AN ONGOING slide in oil prices has impacted producers, explorers and is putting services companies under pressure.
Speaking with Oil and Gas Australia, RBS Morgan’s analyst Alexandra Clarke said companies have been trying to transition their workforce and their equipment to be able to service government clients as a way of maintaining a strong balance sheet.
“There have been a lot of layoffs. We have noticed the contractors or consultants who offer optimisation skills are doing better than their construction counterparts,” Ms Clarke said.
“Companies that can go onto a brownfield site and tweak a few things for a low [operating expenditure] number and improve the output from a project will be called upon, leaving contractors who specialise on greenfield developments with limited work,” she said.
Many explorers are working towards optimising existing operations to shield themselves from the impact of low oil prices, resulting in a need for services companies providing optimisation skills in the sector.
Many share prices are down around 50 per cent with producing juniors uniquely exposed – as falling oil prices were reducing the working lives of their oil reserves,according to Credit Suisse oil and gas analyst Martin Kronborg.
Speaking with Oil and Gas Australia, Mr Kronborg said in terms of the stock market, Woodside and Oil Search have come out on top with strong balance sheets and low cost projects driving their success.
AWE and Beach Energy have also performed well, the key differentiator being their domestic gas focus which is only partially affected by short-term oil price moves, Mr Kronborg said.

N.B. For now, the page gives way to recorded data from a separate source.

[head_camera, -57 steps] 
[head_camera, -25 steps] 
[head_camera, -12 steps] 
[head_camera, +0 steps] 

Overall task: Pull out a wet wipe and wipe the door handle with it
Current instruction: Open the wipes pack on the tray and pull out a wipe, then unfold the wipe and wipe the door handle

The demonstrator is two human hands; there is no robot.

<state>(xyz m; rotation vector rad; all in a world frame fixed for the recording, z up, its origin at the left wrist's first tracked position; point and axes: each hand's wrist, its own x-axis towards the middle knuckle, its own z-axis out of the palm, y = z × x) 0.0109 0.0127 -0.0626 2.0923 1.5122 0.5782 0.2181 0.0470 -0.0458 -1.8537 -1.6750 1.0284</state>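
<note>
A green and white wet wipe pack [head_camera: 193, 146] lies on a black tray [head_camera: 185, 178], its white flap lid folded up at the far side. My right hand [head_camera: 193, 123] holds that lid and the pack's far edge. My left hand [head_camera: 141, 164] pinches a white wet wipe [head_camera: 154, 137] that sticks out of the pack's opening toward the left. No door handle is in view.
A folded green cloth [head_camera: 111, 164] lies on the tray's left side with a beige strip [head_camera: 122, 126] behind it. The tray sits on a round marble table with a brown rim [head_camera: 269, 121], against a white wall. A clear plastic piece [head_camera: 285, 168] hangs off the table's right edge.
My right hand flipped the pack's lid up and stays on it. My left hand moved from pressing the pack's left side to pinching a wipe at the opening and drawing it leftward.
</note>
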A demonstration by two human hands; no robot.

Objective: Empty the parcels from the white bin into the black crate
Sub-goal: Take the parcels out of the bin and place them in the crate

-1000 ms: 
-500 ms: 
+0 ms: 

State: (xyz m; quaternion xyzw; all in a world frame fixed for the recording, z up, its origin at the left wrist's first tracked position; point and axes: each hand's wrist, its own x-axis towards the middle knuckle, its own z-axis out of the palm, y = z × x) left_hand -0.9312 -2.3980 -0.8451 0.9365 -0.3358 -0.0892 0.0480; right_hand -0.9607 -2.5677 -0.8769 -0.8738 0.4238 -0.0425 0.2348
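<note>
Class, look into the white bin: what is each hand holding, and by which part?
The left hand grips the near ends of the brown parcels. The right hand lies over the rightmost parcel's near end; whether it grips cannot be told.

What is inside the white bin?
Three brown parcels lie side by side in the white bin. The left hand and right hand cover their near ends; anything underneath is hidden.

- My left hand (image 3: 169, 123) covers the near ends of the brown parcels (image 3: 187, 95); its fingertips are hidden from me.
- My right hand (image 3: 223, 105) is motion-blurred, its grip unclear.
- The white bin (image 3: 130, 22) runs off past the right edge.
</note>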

A strong performance from Woodside was noted, although the impact of the declining price of oil is apparent in the ongoing delays of Woodside’s Browse project.
“Woodside’s Browse project has been pushed back and we would not expect this to progress any time soon,” Mr Kronborg said.
“Nothing already in the construction phase has been impacted so far, nor would we expect it to be in Australia – at least for the major projects,” he said.
Revised expenditure and delaying of projects has been a common trend over the past six months as the price of oil continues to fall, although unlike many explorers and producers in North America, most Australian based oil and gas companies are looking relatively strong.
“The good days are certainly over at these crude price levels, [however] there is no real stress yet,” Mr Kronborg said.
With oil prices declining daily companies are finding it difficult to fix a [capital expenditure] target.
Mr Kronborg said Santos announced a budget in November which two weeks later needed to be revised due to a further fall in oil prices, junior explorers in joint ventures with Santos are still awaiting clarification of Santos’ cuts and how it impact their expenditure.
Increased hedging to avoid market fluctuations was noted by analysts as a trend over the past six months.
Mr Kronborg said trying to cut costs on a three to six month period is a challenge for companies, as contractors have been hired and rigs leased.
Ms Clarke said cost cutting and finding new work to cover the overheads and debt repayments are needed for services companies to keep their balance sheet looking strong throughout 2015.
“I see limited growth for the sector, if any,” she said.